# First time silk screening, patches for days



## msre (Jul 22, 2016)

8X10 patch/tshirt for ones who love veggies and love bunnies




Chicken is friend



self portrait, digging for treasure




dissociation




wake up and revolt




I've been printing for 2 days and 2 nights




without sleeping to get this all done before I leave this space for a long time




and I'm stoked about how well they turned out.
I'll have patches to give for a while yet!

Eat yer veggies, eat yer garbage


----------



## Deleted member 20 (Jul 22, 2016)

Great work. I am unsure if we have a thread on how to do DIY screen printing here on STP but Im sure that we would love to know how do this, ourselves. What have ya learned from this project for next time to make it easier, better, cheaper etc.

P.S. I like the "disassociation" the best)

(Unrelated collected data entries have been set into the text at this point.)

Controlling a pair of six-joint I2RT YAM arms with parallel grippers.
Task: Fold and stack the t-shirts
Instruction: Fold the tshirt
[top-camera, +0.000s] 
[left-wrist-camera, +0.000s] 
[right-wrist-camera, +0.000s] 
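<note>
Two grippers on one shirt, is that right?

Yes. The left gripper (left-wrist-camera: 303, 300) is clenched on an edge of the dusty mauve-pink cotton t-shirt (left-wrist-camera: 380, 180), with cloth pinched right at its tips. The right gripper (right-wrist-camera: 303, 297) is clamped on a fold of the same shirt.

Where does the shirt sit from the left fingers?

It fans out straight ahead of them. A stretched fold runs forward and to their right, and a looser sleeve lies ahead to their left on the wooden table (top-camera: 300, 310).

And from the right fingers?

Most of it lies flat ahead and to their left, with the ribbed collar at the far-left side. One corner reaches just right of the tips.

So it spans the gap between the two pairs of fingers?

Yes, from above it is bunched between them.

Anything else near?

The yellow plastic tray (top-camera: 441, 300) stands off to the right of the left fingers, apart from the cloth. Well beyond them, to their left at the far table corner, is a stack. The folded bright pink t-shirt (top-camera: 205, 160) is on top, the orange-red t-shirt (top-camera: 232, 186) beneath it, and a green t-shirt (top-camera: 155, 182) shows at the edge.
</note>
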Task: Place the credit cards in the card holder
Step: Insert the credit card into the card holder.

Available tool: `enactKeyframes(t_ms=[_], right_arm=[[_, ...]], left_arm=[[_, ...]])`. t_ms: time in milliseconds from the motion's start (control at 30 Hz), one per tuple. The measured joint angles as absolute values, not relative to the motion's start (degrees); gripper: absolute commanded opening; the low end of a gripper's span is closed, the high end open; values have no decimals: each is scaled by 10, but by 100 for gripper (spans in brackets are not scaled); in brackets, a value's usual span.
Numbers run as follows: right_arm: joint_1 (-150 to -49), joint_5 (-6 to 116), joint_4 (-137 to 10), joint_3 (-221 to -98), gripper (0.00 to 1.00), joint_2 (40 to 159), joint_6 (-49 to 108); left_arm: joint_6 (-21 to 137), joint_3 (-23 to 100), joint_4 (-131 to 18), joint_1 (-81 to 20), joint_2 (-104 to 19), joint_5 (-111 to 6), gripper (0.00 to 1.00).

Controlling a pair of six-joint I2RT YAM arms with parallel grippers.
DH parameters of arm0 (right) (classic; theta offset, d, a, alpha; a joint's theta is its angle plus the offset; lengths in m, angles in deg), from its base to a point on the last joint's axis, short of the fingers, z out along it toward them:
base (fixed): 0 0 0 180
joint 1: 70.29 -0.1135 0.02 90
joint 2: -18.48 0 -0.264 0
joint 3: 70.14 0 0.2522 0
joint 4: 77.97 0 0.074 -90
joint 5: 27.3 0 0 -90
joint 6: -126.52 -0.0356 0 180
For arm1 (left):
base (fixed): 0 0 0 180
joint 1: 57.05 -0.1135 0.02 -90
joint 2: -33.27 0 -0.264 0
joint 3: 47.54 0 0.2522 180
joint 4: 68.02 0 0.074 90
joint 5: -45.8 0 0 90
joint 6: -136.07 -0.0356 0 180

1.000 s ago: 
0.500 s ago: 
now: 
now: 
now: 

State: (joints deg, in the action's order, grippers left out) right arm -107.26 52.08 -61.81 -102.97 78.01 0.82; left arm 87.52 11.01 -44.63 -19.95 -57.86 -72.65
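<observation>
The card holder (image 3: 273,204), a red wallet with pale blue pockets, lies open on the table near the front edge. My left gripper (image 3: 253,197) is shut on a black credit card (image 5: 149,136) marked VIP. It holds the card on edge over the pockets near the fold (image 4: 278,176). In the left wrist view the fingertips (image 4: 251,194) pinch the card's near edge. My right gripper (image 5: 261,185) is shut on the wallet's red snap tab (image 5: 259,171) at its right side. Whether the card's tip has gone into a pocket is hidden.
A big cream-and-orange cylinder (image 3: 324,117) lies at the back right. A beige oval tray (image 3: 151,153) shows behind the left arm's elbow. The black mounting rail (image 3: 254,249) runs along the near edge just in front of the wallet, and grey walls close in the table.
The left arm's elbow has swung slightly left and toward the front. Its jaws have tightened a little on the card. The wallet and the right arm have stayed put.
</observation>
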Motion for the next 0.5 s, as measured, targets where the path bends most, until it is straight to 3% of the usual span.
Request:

Now go get some rest, you must be exhausted.


----------



## msre (Jul 22, 2016)

Cheers! I would love to do a thread on what I've learned - will have to be another time though, I am travelling indefinitely as of today. Kicking it off with a 3 day greyhound across canada, which is _only_ fortunate because I'll be able to pass out for long enough, so hopefully I will feel a little less dead by the time I get to where I'm going...


----------



## Koala (Jul 22, 2016)

These are so rad!! Seriously awesome work

Hopefully I'll run into you on the road sometime, would love to buy something 

Safe travels!!


----------



## Desperado Deluxe (Jul 22, 2016)

@Matt Derrick was goin to make some bandannas for stp awhile back dunno if you could join forces.


----------



## msre (Jul 22, 2016)

Koala said:


> These are so rad!! Seriously awesome work
> 
> Hopefully I'll run into you on the road sometime, would love to buy something
> 
> Safe travels!!



Thank you so much! They are available for sale or for trade, depending on what you'd like to give. I basically use my art as currency when I'm on the road, which I love - I feel like it's more important to circulate my art and put it out into the world than to be compensated for it. Plus many of the materials (aside from screen filler and ink, which I had to buy) are scavenged and upcycled.



Fox Spirit said:


> @Matt Derrick was goin to make some bandannas for stp awhile back dunno if you could join forces.



That would actually be pretty sweet, I would love to be a part of that! I saw the designs a while back, they look awesome


----------



## Multifaceted (Aug 16, 2016)

I'd love to buy the garbage and dissociation ones. Going to PM you to try to figure something out.


----------